To capitalise on this rather odd piece of biology, parents should bear more sons in spring (to exploit the female bounty in autumn) and slightly more daughters in autumn (because these daughters enjoy two chances to mate).
They tested this idea, painstakingly sampling the fish in each lake every fortnight for a year. They also took pregnant females from each lake back to the lab and observed the sex ratios when they gave birth.
The strength of the sex-ratio skews was tied to the proportion of autumn-born females who survived a year and bred twice. In one lake hardly any females bred twice and birth sex ratios hovered around even.
In another population, old, large females bore more than half of each Autumn's young. And in this lake the sex-ratio skews were strongest. Generational overlap and sex-ratio skews in the last lake, were in-between.
What can we generalise from this study?
First, it shows that parents can skew the numbers of sons and daughters they produce in anticipation of a future shortfall of one sex.
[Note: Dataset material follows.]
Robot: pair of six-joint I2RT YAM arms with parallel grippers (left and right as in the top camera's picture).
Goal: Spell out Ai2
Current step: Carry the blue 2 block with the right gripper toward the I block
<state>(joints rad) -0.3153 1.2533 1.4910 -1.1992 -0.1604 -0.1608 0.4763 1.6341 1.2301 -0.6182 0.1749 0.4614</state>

Admittedly the anticipation in these mosquitofish populations is seasonal and reasonably neat.
But, in theory, parents of many species including ours may be making much more strategic anticipatory decisions than we have yet conceived.
Seldom does a population succumb so easily to such a neat and simple model. Even so, the authors assure me this was a frustratingly complex problem to work out.
I am hoping this paper will open up the theoretic modelling and empirical study of how parents anticipate future mating-market opportunities in other, more complicated populations.
Then, perhaps, these ideas may help us better understand what happens when human sex-ratios vary catastrophically. This tends to happen after war, some famines, and is particularly evident due to sex-biased abortion in northwest India and China right now.
In generating new and previously never-imagined ideas and exposing them to test, science demonstrates its greatest strength.
Disclosure: Mike Jennions and Hanna Kokko are friends and collaborators of mine, although I have no connection with this study
Rob Brooks does not work for, consult to, own shares in or receive funding from any company or organisation that would benefit from this article, and has no relevant affiliations.